Secondary school in Fo Tan, Hong Kong

Jockey Club Ti-I College (TIC or JCTIC, 賽馬會體藝中學, Demonym: Ti-Ian) is a secondary school in Fo Tan, Hong Kong. The setting up of Ti-I College ('Ti-I' pronounced as 'tee yee'), which is not only focused on normal academic curriculum, but also aimed to develop students' potential of visual arts and sports, was proposed by Sir Edward Youde, the late governor of Hong Kong.

The school curriculum uses English as the medium of instruction in all subjects, with the exception of Chinese language and Chinese History.

==History==
The idea of founding the school originated with the late governor, Sir Edward Youde. He proposed the setting up of a secondary school in Hong Kong which would not only emphasize academic performance but also provide an opportunity to develop students' potential in sports and the visual arts.

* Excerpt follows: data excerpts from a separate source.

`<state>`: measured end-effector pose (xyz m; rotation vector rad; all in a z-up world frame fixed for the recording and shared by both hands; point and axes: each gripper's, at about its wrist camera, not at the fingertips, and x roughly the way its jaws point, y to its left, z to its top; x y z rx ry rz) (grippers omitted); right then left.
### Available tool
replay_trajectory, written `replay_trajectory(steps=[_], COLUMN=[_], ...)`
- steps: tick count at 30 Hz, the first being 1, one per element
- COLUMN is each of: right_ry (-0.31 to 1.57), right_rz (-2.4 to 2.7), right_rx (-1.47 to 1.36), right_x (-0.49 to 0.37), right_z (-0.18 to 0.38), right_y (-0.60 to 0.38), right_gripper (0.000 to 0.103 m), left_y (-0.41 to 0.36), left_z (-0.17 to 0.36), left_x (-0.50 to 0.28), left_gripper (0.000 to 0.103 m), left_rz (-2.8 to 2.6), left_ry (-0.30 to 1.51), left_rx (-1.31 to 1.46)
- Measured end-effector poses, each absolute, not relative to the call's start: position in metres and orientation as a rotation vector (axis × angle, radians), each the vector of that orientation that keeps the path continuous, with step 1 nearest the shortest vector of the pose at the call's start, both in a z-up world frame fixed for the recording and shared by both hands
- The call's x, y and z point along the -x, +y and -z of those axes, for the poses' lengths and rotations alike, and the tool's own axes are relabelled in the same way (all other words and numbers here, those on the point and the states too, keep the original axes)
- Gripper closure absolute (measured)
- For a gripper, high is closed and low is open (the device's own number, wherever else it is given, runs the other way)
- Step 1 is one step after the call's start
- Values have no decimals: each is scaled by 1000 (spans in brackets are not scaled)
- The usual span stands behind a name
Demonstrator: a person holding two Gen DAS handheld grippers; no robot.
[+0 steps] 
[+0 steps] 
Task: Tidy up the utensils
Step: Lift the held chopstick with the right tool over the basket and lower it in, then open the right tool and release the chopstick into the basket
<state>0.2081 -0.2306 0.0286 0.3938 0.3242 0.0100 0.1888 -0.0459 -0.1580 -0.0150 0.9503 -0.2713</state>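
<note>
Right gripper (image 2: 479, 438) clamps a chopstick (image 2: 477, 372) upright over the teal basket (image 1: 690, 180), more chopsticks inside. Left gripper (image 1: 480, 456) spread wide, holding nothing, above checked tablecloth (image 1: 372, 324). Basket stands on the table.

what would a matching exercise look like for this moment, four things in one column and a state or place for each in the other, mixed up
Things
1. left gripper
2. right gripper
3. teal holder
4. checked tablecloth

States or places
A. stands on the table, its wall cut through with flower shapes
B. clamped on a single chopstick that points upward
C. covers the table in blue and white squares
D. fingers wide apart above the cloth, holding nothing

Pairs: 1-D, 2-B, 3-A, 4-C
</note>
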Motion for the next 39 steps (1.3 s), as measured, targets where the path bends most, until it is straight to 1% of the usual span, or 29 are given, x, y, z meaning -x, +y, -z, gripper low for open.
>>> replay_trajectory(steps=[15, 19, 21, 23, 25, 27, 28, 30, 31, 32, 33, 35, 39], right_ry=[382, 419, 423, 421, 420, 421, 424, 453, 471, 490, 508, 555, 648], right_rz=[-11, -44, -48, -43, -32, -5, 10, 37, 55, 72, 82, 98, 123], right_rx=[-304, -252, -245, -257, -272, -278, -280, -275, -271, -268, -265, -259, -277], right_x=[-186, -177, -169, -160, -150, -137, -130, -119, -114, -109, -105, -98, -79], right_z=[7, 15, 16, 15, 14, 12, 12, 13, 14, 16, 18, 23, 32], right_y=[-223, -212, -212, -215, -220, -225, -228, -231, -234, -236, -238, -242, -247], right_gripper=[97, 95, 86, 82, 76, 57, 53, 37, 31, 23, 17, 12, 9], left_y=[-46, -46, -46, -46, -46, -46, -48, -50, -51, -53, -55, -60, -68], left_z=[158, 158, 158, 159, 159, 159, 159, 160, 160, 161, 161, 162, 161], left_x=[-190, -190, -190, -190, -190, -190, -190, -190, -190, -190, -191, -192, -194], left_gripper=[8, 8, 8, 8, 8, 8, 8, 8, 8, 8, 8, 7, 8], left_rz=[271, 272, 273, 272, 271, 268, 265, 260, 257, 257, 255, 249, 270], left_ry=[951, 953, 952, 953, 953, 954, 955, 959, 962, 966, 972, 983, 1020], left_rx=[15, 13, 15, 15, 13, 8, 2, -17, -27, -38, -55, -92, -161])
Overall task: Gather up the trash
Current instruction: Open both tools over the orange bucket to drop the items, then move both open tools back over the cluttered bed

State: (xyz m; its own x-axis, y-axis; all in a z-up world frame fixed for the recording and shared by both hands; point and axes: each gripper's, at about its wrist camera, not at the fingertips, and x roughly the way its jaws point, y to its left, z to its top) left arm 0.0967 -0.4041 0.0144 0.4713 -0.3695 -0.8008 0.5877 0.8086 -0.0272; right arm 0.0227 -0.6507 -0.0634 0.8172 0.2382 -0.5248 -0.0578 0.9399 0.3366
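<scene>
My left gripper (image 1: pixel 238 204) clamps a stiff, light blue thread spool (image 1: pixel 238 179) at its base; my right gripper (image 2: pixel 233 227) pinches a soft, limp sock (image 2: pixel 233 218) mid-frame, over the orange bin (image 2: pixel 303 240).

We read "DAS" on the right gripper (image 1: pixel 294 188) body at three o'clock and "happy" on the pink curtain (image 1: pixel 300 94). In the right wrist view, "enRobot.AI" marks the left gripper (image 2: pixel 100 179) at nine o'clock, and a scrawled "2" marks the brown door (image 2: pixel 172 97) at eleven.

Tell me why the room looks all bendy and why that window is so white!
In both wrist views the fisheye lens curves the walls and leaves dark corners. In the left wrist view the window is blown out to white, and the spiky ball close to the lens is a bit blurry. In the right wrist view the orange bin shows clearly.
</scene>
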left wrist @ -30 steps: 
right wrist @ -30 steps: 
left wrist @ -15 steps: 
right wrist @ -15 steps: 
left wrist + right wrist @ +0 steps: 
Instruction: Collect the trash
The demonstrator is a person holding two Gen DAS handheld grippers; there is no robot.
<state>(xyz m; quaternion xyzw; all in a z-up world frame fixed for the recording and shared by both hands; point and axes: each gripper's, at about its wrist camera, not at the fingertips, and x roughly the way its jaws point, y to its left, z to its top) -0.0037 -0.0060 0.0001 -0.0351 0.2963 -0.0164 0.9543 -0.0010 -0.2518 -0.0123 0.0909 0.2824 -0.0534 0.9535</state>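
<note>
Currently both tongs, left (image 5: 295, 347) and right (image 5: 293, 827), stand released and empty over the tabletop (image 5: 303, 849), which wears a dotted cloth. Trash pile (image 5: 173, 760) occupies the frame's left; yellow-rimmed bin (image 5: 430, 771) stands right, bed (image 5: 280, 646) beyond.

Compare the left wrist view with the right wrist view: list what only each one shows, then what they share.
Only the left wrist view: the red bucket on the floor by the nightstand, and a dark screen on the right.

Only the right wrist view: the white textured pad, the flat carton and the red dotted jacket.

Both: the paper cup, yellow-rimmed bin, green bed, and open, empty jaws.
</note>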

In November 1985, the chief secretary came to an agreement with the Hong Kong Jockey Club (the then Royal Hong Kong Jockey Club) that such a school would be built in Sha Tin. A total funding of HK$84 million Hong Kong dollars was established by the RHKJC and the government.

The Education Department invited professionals and educators to form the School Management Board. The school began its operation in September 1989 and is now fully operational.

==Etymologies and logo==
===School name===
The Chinese name of the college, "賽馬會體藝中學", translates literally as "Jockey Club Sports – Arts College". "體" refers to Sports (體育) and "藝" refers to Arts (藝術). This name reflects how the founding of the college emphasises sport and art.

===Logo===

School logo of Jockey Club Ti-I College

The school logo was designed by Hong Kong designer Kan Tai Keung. To match the college's ambition to the provide education in the visual arts and sports, the logo highlights the two main elements: an art palette and an athlete.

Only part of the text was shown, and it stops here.